Data on treatment outcomes in patients with psoriasis who have skin of color are limited. Brodalumab has shown efficacy in patients with moderate-to-severe plaque psoriasis.

Objective

Our objective was to evaluate the efficacy, safety, and health-related quality of life associated with brodalumab in patients with skin of color participating in two phase III, multicenter, randomized, double-blind, placebo- and active comparator–controlled studies (AMAGINE-2/-3).

Methods

Patients were self-categorized into racial subgroups (black, Asian, or white) or the non-mutually exclusive ethnic subgroup Hispanic/Latino. Patients were randomized to receive brodalumab 210 mg every 2 weeks (Q2W) or ustekinumab (45 mg in patients weighing ≤ 100 kg and 90 mg in patients weighing > 100 kg) for 52 weeks. Skin clearance was monitored using the Psoriasis Area and Severity Index (PASI) and Static Physician’s Global Assessment (sPGA). Treatment-emergent adverse events (TEAEs) were summarized by treatment and racial and ethnic subgroup. Health-related quality of life was assessed using the Dermatology Life Quality Index (DLQI).

Results

During the 12-week induction phase, 613 patients received ustekinumab (black, n = 20; Asian, n = 24; white, n = 551; Hispanic/Latino, n = 68) and 1236 patients received brodalumab 210 mg Q2W (black, n = 36; Asian, n = 39; white, n = 1116; Hispanic/Latino, n = 132). At week 52, a total of 590 patients received continuous ustekinumab (black, n = 19; Asian, n = 23; white, n = 532; Hispanic/Latino, n = 64) and 339 patients were re-randomized to continue receiving brodalumab 210 mg Q2W (black, n = 10; Asian, n = 7; white, n = 308; Hispanic/Latino, n = 40). Among patients who received brodalumab 210 mg Q2W, skin clearance response rates were similar across racial and ethnic subgroups at week 12 and week 52; rates of 75%, 90%, and 100% improvement in PASI from baseline were also higher, as was sPGA score ≤ 1, than in patients who received ustekinumab across all racial and ethnic subgroups. Rates of TEAEs and ≥ 5-point improvement in DLQI score were similar across racial and ethnic subgroups.

Conclusions

Brodalumab 210 mg Q2W is well tolerated and efficacious across diverse racial and ethnic subgroups in patients with psoriasis, including black, Asian, white, and Hispanic/Latino patients.

Trial Registry

ClinicalTrials.gov identifier NCT01708603 (AMAGINE-2); NCT01708629 (AMAGINE-3).

Notes

Acknowledgements

Editorial assistance was provided under the direction of the authors by MedThink SciCom with support from Brittany Eldridge, PhD and David Boffa, ELS.

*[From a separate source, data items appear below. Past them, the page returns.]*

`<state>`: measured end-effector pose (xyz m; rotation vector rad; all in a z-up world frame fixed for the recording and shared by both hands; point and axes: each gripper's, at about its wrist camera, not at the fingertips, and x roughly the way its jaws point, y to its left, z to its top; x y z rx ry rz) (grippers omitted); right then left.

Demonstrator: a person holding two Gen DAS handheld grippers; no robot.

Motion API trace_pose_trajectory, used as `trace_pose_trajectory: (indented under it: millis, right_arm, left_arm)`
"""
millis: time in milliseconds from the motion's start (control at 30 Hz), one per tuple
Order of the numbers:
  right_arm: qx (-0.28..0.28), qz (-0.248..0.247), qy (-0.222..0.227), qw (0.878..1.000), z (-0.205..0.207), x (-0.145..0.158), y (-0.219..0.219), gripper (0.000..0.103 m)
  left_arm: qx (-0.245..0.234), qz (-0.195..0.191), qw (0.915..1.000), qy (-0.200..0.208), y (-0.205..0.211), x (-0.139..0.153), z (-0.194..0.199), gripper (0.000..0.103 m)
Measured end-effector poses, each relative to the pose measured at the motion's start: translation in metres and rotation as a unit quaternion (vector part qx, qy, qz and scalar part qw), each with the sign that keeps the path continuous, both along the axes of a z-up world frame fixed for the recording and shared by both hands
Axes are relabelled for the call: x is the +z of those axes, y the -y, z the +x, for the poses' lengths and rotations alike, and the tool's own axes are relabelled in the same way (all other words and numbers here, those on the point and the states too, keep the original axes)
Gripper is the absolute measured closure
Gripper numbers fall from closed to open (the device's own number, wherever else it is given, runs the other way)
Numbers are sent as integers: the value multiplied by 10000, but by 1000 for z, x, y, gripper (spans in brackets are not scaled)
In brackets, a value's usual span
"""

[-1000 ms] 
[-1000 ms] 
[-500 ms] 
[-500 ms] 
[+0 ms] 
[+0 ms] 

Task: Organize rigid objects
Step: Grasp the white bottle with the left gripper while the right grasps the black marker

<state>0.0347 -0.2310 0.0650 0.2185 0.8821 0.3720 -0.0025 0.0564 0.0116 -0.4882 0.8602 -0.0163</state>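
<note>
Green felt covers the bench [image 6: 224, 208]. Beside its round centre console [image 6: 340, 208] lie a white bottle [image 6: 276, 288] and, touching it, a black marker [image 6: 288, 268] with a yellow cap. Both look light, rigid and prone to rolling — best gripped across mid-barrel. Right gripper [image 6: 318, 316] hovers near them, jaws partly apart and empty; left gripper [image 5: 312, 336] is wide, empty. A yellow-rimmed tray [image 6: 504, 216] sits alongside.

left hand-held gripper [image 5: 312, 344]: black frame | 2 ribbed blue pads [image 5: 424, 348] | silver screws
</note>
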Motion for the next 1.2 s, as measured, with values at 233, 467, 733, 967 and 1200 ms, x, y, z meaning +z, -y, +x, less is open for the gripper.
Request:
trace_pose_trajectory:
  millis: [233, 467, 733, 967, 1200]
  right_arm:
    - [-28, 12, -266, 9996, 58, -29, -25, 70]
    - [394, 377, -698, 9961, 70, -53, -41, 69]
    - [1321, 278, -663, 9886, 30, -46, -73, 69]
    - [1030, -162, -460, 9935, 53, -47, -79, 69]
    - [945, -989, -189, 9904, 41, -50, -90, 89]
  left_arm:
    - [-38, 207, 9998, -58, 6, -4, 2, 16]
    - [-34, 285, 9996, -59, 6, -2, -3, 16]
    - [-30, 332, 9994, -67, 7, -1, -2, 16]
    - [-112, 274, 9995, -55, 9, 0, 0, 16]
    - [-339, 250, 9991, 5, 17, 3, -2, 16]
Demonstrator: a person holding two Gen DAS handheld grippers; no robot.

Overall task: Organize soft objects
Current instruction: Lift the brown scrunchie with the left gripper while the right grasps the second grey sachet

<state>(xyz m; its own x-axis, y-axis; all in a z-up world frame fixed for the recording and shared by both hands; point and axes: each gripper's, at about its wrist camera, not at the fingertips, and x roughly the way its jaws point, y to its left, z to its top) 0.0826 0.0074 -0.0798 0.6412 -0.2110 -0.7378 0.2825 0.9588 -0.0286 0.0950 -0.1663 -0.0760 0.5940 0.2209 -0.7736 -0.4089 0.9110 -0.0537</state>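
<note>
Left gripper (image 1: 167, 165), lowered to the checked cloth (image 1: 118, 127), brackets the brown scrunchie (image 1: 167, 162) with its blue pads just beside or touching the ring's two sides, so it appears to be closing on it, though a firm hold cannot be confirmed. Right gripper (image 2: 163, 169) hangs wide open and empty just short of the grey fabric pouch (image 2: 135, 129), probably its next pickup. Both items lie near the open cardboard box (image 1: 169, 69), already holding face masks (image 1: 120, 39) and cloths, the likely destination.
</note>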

Compliance with Ethical Standards

Funding

The AMAGINE-2/-3 studies were supported by Amgen. This analysis was supported by Ortho Dermatologics.

Ethical approval

Study protocols were consistent with the 2008 Declaration of Helsinki and the International Conference on Harmonization of Technical Requirements for Registration of Pharmaceuticals for Human Use Guidelines for Good Clinical Practice and were approved by individual institutional review boards at each participating study center. All participants signed and personally dated the informed consent form approved by the independent ethics committees and institutional review boards before any study-specific procedures were performed. Additional informed consent was obtained from all individual participants whose photographs appear in this article.

Conflict of interest

Amy McMichael has been an investigator for Allergan, Casseopea, Concert, Incyte, and Samumed and a consultant to Aclaris, Galderma, IntraDerm, Johnson & Johnson, Merz, Pfizer, PharmaDerm, Procter & Gamble, and Samumed. Seemal R. Desai has been a consultant to Bausch Health Companies. Andrew F. Alexis has received grants from Dermira, Novartis, and LEO Pharma; consulting fees or honorarium from Novartis, LEO Pharma, and Bausch Health Companies; and speaking fees from LEO Pharma; and has provided writing assistance, medicines, equipment, or administrative support to Bausch Health Companies. Aamir Qureshi is an employee of Ortho Dermatologics and may hold stocks and/or stock options in Bausch Health Companies Pharmaceuticals. Shipra Rastogi may hold stocks and/or stock options in Bausch Health Companies Pharmaceuticals.

Data availability

The data that support the findings of this study are available from the corresponding author upon reasonable request.

Supplementary material

40257_2018_408_MOESM1_ESM.pdf (73 kb)
Supplementary material 1 (PDF 72 kb)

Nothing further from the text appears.